▶ **Exercise**: The listing that follows must be retyped exactly, without its pictures.
[Start of Attachment]
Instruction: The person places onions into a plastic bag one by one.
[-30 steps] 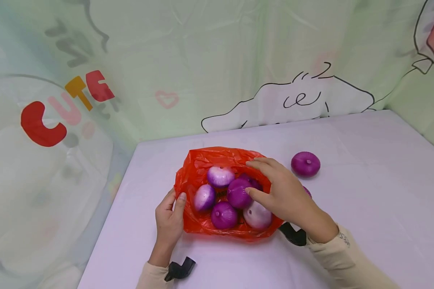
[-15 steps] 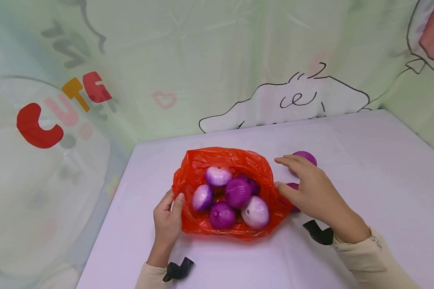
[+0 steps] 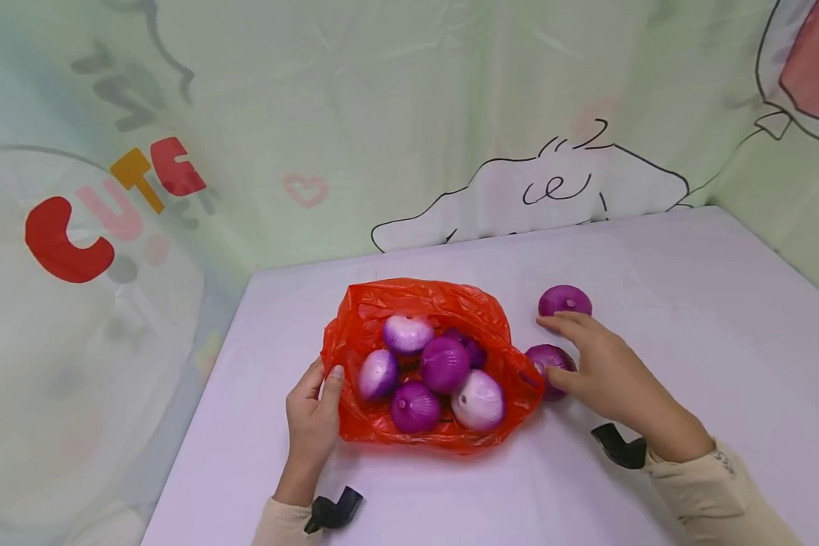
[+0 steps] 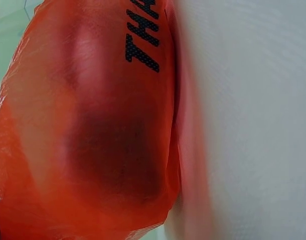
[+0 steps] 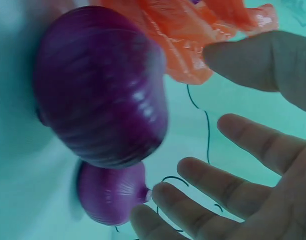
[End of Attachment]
▶ **Task solution**:
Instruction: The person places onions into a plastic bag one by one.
[-30 steps] 
[-15 steps] 
[+0 steps] 
[+0 steps] 
[+0 steps] 

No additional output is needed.